The vote to fill the post of Attorney General led yet again to nobody being elected, which worked in favour of the four-party coalition and the PM as they tactically voted to prevent the only candidate, former AG Dobroslav Trnka, from re-occupying the post.
The vote yesterday was done by blind ballot, as ordered by the Constitutional court, but the coalition utilised the various options available to them to ensure that Trnka did not receive more than 50% of the votes of MPs in attendance. On a rare occasion, the house was fill with all 150 MPs showing up for the crucial ‘three-line whip’ vote.
Prime minister Iveta Radicova was on the chopping block, as she has always openly declared that she would resign if Dobroslav Trnka were voted back into the AG post, a bold statement that could still lead to the downfall of her government.
The official results of the vote came yesterday evening, with the opposition hoping to see Trnka re-elected, but it was not to be. Trnka’s nomination got the support of 70 MPs, almost the whole opposition, but 76 were required in the full house.
The four party caucuses voted in a way that they could prevent Trnka from re-occupying the AG throne. There were 17 votes against, 29 abstentions and 34 invalidly cast votes, which together made a simple majority to make the vote void.
Smer-SD opposition party leader Robert Fico was obviously not happy with the outcome, even though he knew all along that the coalition had some ‘system’ to hold the vote while being able to check the various caucuses. He maybe didn’t see this one coming, though, and immediately criticised again how the vote had been steered by party leaders.

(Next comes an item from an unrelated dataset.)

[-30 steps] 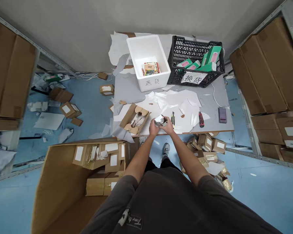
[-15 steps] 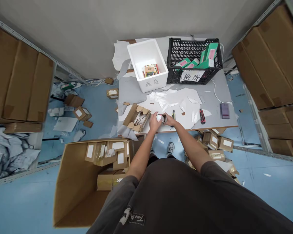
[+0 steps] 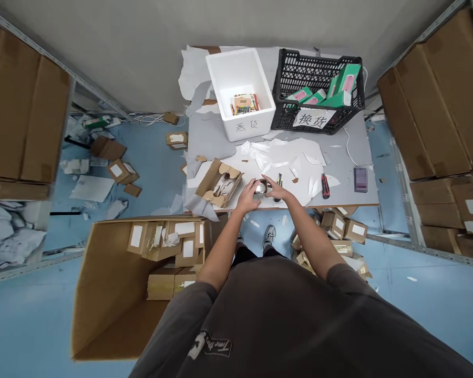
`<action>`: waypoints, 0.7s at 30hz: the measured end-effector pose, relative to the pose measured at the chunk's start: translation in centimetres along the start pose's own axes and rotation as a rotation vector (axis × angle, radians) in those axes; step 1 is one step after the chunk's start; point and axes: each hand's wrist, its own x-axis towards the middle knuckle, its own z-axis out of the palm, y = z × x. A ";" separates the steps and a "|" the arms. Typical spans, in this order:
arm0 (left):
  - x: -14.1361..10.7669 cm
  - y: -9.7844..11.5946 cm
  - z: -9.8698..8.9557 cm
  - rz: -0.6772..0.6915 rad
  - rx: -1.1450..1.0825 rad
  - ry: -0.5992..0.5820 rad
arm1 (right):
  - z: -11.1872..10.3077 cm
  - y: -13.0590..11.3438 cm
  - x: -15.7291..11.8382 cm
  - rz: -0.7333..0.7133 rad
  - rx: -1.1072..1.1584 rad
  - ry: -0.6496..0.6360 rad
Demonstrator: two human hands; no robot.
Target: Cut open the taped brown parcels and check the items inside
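Observation:
At the table's near edge both my hands close around a small, shiny silver round-topped object (image 3: 260, 188) with a dark side. Its exact kind is too small to make out. My left hand (image 3: 248, 199) curls round its left side, and the fingers of my right hand (image 3: 278, 190) press on its right side. Under and beside my right hand lies a black-and-yellow utility knife (image 3: 279, 181). Left of my hands sits an open cardboard box (image 3: 208, 179) with crumpled paper inside.
A white foam bin (image 3: 247, 129) and a black crate (image 3: 286, 121) of green boxes stand at the back. A red-and-black knife (image 3: 325, 186), a phone-like rectangle (image 3: 361, 179) and paper scraps lie rightward. A large carton (image 3: 98, 294) stands at lower left.
My hands have spread slightly round the object, and its shiny rounded top now shows where something white was before. The view has shifted a little.

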 end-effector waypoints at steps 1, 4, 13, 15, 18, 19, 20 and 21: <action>0.1 0.0 0.1 -0.008 -0.013 0.021 | 0.0 -0.5 -0.3 0.028 0.036 0.028; 0.7 -0.5 0.6 -0.052 -0.058 0.093 | 0.4 -1.9 -0.2 0.075 0.012 0.145; 0.6 -1.6 1.1 -0.130 -0.163 0.097 | 0.1 -4.9 0.2 0.235 0.064 0.132; 0.6 -1.5 1.0 -0.126 -0.193 0.098 | -0.2 -4.6 -1.1 0.256 0.180 0.131; 0.8 -1.6 1.0 -0.132 -0.222 0.114 | 0.6 -3.4 -2.4 0.218 0.199 0.202; 0.9 -1.6 1.1 -0.138 -0.225 0.116 | 1.0 -2.8 -2.5 0.211 0.185 0.242; 0.9 -1.7 1.1 -0.141 -0.226 0.116 | 1.4 -2.4 -2.4 0.202 0.173 0.276; 1.0 -1.7 1.1 -0.142 -0.227 0.115 | 1.7 -2.1 -2.1 0.184 0.169 0.303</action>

As his term came to an end in February, Trnka not only expressed his conviction that he “would be back”, but he lashed out sharply against PM Iveta Radicova and the whole coalition. He has always had the full support of Robert Fico’s Smer-SD party, and so such a mix poses the question as to whether Trnka should be allowed at all to stand for the post again, given the power that the post has and the impartiality required.
Independent MP Igor Matovic is probably right in demanding that the AG post should be filled by some independent body instead of politically nominated candidates. The coalition candidate Jozef Centes backed out of the race on Friday, with his reasoning also come under question.
On the agenda before the AG vote was the draft bill that would change the Parliamentary Rules of Procedure and so make any future vote on the Attorney General a public one, thereby ensuring that it would have a full view of future voting.
A full sweep of 79 votes saw the coalition push through the bill, thereby overriding the veto of President Ivan Gasparovic, who was also in favour of the vote being kept secret.
So Prime Minister Iveta Radicova can sigh relief and relax for a while, but the vote could once more be contested by Trnka at the Constitutional Court, something that Robert Fico said “he expected Trnka to do”. Fico’s Smer-SD party looks set also to try to oust Radicova from the PM post by calling for a vote of no confidence.